The delta file grows as-needed; over time, the delta file will grow larger and larger. Vasquez cautions attendees to be sure to plan datastore sizes to account for snapshots for VMs and the delta file growth caused by the changes to those VMs.
A good question was raised about read I/Os and the impact of snapshots (does
The presentation now moves on to a discussion of VSS. One component of VSS is the requestor; the requestor makes a request from a provider, and the writer provides information on how to provide information to a requestor. Providers are included with Windows and are responsible for intercepting I/O requests to create and represent volume shadow copies on the file system. There are also 3rd party providers. In this context of this discussion (VSS integration with VMware snapshots), VMware Tools is the requestor.
There is a wide range of applications that provide VSS support, including Exchange, SQL, SharePoint, Active Directory, BITS, DHCP, and WINS. The
vssadmin list providers command will show all the providers. (Note that you won’t see the VMware Tools when you run this command; it is dynamically loaded only at snapshot time and then unloaded.)
vssadmin list writers command will show a list of writers.
The general flow of operation with VSS runs like this:
- Requestor makes a shadow copy.
- The writer is told to freeze all I/O.
- The provider creates a shadow copy.
- The writer is told to “thaw,” or resume, I/O to the application.
- The requestor now has access to the shadow copy.
The writer can support multiple enumerations, or different ways of coordinating the creation of the shadow copy. Exchange, for example, supports Full (backs up databases, logs, and checkpoints; truncates logs), Copy (backs up databases, logs, and checkpoints; does not truncate logs), Incremental (backs up and truncates logs), Differential (backs up logs but does not truncate).
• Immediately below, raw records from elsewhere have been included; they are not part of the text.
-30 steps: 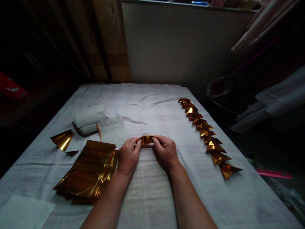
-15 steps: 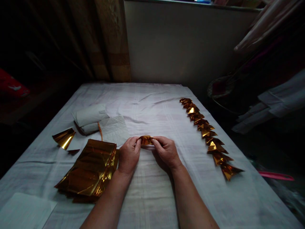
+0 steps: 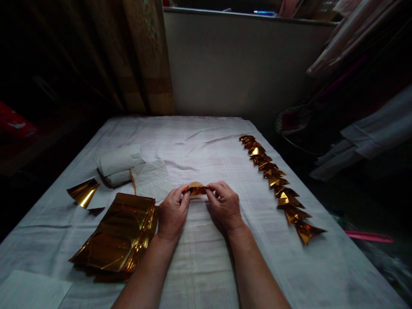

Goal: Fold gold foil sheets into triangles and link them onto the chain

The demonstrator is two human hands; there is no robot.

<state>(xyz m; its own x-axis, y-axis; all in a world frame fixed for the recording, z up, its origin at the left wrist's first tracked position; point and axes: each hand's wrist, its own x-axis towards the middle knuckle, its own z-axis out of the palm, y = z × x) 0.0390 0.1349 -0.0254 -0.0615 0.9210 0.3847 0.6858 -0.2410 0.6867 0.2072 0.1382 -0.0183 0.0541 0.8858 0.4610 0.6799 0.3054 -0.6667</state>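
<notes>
Though pinched by both hands point(image 3: 199, 208), gold foil piece point(image 3: 197, 189); fold details too dim.

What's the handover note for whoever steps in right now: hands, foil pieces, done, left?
Left hand and right hand: both pinch one small gold foil piece above the white cloth, mid-fold.
Done: row of folded gold pieces along the right side of the cloth.
Left: stack of flat gold sheets beside the left hand; one loose folded piece at the far left.

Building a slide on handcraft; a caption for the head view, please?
Both hands, left hand and right hand, pinch a gold foil piece over the white cloth.
</notes>
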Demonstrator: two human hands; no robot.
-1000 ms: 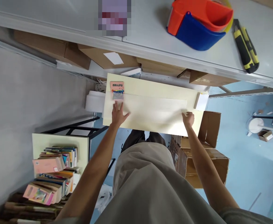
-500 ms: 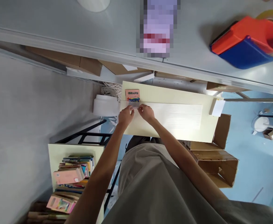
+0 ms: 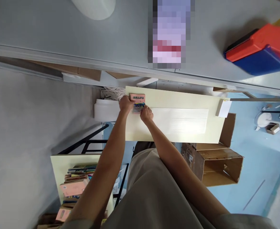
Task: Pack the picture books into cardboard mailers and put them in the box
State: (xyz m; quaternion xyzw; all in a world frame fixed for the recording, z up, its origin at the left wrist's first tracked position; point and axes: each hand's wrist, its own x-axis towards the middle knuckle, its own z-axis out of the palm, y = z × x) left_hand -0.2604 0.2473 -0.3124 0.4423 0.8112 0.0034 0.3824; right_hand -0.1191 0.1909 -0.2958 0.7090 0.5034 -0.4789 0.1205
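Note:
A small pink booklet (image 3: pixel 138 97) with a blue and yellow band lies at the left end of a pale yellow board. Clear plastic film (image 3: pixel 137 109) covers its lower part, greying the cover there. My left hand (image 3: pixel 125 104) is closed at the booklet's left edge, thumb on the edge and the other fingers mostly hidden. At the lower right corner my right hand (image 3: pixel 146 113) pinches the film with curled fingers. Just right of that hand, a stack of clear or white plastic sheets (image 3: pixel 180 120) lies flat on the board (image 3: pixel 183 99).
A white roll (image 3: pixel 106 109) is left of the board. Several books (image 3: pixel 75 186) are piled on a lower board at left. Open cardboard boxes (image 3: pixel 222 170) stand at right. A grey shelf (image 3: pixel 127 41) overhangs the far side, bearing a red and blue tape dispenser (image 3: pixel 261 51).
My left hand has moved up and left, from the film's lower edge to the booklet's left side. My right hand has shifted slightly down and left, and the film now covers the booklet's lower part.

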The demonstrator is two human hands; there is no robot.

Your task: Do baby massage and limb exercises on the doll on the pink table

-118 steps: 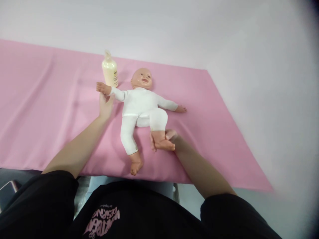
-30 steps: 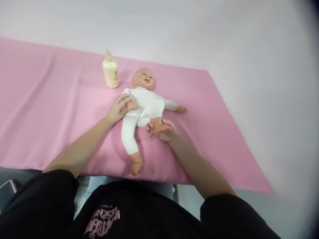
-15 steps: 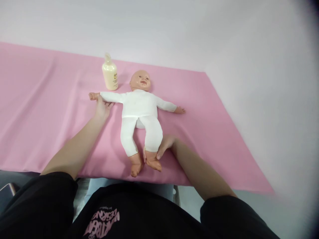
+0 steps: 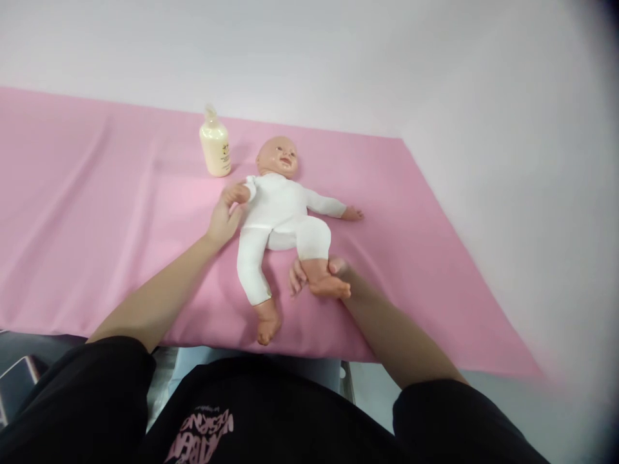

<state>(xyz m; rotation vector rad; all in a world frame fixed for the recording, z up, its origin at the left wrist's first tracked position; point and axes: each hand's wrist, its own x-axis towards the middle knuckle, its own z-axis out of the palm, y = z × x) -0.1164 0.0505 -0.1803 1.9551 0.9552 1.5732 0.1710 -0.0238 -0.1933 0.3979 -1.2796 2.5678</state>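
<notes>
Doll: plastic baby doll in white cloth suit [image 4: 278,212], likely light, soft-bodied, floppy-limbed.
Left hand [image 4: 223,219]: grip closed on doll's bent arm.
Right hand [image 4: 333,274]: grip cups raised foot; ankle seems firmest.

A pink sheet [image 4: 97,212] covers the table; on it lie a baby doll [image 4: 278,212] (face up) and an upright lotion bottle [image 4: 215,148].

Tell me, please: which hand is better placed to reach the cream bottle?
Probably left. The left hand holds the doll's arm, just below the bottle; the right hand holds its foot, farther away.
</notes>
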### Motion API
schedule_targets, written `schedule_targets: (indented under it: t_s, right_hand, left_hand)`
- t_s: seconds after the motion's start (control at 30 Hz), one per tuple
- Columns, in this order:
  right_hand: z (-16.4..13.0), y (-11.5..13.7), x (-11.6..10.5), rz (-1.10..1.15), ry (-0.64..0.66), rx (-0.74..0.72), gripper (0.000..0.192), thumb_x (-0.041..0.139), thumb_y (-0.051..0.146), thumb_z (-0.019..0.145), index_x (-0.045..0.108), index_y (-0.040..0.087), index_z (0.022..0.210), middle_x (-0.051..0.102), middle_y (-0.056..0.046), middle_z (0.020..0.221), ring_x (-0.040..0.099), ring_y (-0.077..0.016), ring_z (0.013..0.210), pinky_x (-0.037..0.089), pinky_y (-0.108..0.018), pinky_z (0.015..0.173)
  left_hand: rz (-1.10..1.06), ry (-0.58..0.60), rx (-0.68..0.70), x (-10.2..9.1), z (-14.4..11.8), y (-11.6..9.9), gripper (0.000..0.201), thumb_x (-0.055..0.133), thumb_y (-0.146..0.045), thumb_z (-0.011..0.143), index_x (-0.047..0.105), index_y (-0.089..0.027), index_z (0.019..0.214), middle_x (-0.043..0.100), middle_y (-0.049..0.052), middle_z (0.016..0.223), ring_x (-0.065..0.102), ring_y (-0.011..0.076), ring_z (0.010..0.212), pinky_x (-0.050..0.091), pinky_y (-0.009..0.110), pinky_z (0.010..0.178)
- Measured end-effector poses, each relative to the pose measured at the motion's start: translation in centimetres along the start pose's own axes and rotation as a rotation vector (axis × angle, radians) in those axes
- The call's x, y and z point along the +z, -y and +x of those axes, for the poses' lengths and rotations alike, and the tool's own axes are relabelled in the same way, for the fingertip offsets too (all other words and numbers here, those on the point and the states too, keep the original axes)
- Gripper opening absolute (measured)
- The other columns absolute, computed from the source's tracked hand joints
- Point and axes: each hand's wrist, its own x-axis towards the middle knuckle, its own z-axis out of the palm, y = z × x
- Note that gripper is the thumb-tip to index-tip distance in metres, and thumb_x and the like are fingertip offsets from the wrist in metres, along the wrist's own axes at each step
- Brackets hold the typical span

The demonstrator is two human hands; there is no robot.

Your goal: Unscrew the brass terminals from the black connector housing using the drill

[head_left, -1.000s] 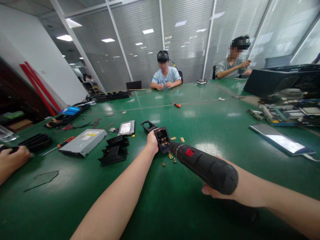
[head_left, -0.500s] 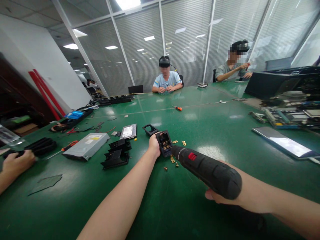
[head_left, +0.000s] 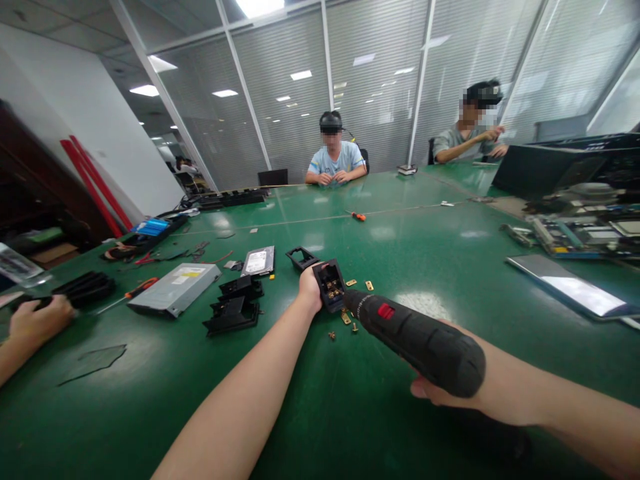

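My left hand [head_left: 310,290] is closed around the left side of a small black plastic socket housing [head_left: 337,301], tilted so that brass parts show inside it. In my right hand [head_left: 425,388] is a black cordless drill [head_left: 425,347] with a red switch on top. Its chuck end points at the housing's right side; whether the tip touches anything inside I cannot tell. Close by on the table lie small brass plates [head_left: 369,285] and brass screws [head_left: 332,335]. A black square frame [head_left: 301,259] sits just behind my left hand.
Left of my arm are black plastic covers [head_left: 233,315], a grey optical drive [head_left: 175,289], a hard drive [head_left: 259,261] and a screwdriver [head_left: 143,287]. A co-worker's hand [head_left: 40,320] is at far left. A phone [head_left: 570,287] and circuit boards [head_left: 575,230] lie right. Two people sit across.
The view has shifted very slightly. Both hands, the housing and the drill keep nearly the same positions.
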Motion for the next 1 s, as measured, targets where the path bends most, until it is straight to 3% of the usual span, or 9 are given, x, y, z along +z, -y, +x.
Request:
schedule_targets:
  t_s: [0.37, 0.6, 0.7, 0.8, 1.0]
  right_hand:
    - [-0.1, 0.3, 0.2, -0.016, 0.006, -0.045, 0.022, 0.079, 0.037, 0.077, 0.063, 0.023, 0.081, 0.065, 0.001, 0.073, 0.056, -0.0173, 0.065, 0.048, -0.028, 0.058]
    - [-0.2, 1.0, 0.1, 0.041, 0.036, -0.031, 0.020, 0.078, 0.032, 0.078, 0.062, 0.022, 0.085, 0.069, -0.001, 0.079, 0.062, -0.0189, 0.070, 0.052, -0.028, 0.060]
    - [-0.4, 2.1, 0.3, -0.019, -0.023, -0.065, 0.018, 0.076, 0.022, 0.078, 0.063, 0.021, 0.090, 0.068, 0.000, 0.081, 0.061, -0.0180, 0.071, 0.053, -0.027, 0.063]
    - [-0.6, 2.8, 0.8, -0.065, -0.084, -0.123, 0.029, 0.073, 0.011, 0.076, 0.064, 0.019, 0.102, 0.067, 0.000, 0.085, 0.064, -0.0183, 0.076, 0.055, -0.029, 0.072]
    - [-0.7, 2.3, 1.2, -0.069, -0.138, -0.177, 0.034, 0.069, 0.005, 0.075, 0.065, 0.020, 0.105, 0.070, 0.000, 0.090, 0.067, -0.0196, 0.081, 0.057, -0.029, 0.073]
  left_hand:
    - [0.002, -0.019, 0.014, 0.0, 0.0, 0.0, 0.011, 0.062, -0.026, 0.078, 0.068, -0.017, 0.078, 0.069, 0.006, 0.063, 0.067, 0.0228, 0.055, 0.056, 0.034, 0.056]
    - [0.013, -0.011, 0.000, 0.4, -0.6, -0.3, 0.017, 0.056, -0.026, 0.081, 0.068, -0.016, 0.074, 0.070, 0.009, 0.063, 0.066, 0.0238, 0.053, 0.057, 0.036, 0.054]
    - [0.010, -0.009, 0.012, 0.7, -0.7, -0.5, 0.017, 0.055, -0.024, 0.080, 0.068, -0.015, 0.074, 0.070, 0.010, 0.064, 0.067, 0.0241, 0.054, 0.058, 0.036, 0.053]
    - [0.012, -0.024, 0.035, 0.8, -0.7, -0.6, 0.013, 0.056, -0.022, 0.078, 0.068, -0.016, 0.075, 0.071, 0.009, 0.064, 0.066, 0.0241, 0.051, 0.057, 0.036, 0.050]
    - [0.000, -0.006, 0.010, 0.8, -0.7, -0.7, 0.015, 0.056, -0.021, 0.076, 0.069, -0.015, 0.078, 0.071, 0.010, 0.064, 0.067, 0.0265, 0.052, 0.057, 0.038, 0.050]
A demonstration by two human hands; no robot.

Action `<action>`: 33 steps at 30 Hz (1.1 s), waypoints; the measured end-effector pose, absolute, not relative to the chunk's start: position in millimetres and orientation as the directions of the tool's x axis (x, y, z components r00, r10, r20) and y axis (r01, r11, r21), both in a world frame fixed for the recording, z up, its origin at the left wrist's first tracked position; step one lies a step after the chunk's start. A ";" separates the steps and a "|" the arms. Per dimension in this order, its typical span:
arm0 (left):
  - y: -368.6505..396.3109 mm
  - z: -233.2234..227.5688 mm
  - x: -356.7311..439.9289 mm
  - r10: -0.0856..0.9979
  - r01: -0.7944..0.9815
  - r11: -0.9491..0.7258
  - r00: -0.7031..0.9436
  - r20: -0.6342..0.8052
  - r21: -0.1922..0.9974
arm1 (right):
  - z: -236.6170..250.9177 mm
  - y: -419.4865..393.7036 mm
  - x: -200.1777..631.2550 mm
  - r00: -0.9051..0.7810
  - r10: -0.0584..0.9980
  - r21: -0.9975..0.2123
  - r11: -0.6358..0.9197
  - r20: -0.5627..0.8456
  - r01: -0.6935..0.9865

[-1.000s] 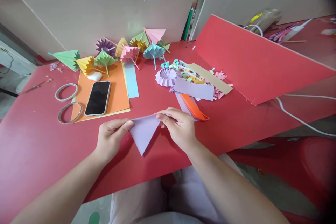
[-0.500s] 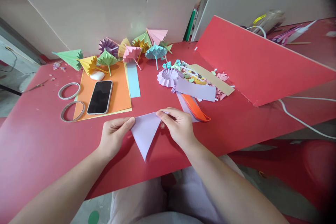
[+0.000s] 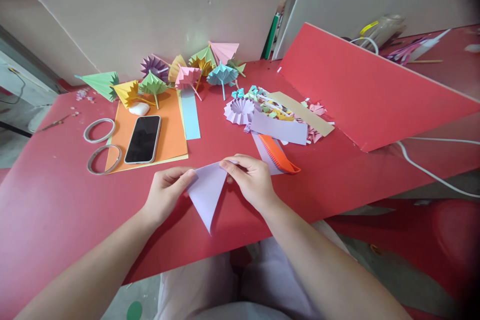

Of these, VMware uses the Copy enumeration when requesting shadow copies. Supposedly, the reason this is the case is to prevent interfering with backup applications that aren’t aware that logs were truncated. In addition, when VMware calls VSS, all writers are engaged, so it’s not possible to selectively choose which VSS writers should be engaged (can’t engage VSS for Exchange but not SQL within the same VM, for example).
In the future, VMware Tools will offer granular control over which VSS enumeration is used. Granular control over which VSS writers can be engaged is also planned.
Vasquez now moves into a discussion of how VMware snapshots and VSS integrate together. When a VMware snapshot is taken, this is when VSS integration comes into play. Obviously, for VSS integration the VM must be powered on (the guest OS must be running in order for VSS to be operational).
Some form of quiescing is always used when a snapshot is taken (unless the VM is powered off). The VMware Sync driver provides a crash-consistent copy of the VM but doesn’t interact with applications. This option is available in vSphere 4.0 and can be used when no VSS support from the application is available. Obviously, there is VSS support (hence this session), and there are pre- and post-quiesce scripts that can be used to create homebrew solutions as well. Both VSS and the Sync driver can be enabled using VMware Tools.
VSS support is enabled in VMware ESX 3.5 Update 2 or higher.
Going back to the VSS flow earlier, an additional step is present before the writer resumes I/O to take the VMware snapshot. After the VMware snapshot is taken, the shadow copy created by the provider is discarded because it is no longer needed. Once again, Vasquez reminds attendees that the VMware Tools Requestor only supports the copy enumeration.
An attendee asked if any plans were in place to do quiescing at the VMFS layer (supposedly to assist with hardware-based snapshots); Vasquez responds that some form of VMFS quiescing would be helpful, but there are challenges with that arrangement that make it currently very difficult to actually achieve.
(Vasquez also commented on the end-of-life policy for the ESX Service Console, but I’ll hold on mentioning what was said until I verify the confidentiality of the statement.)
Some additional things to remember:
- VMware Tools build must be 110268 or higher.
- VMware Tools must be running and VSS must be functioning properly.
- VSS Service must be set to Manual or Automatic.
- ESX 3.5 Update 2 is required for VSS support.
- Be sure VSS support is installed with VMware Tools.
- Try not to keep VMware snapshots around for a long time. Manage snapshots carefully.
- Sync driver can be used as a failback in the event VSS support fails.
- VSS snapshot has a 10 second timeout. Rare cases could cause a failure of getting the VSS shadow copy.
Most of the information contained in this presentation are found in the current vSphere documents and in Microsoft’s VSS documentation. (I’ll update this post with URLs when possible.)
And that’s it for the session.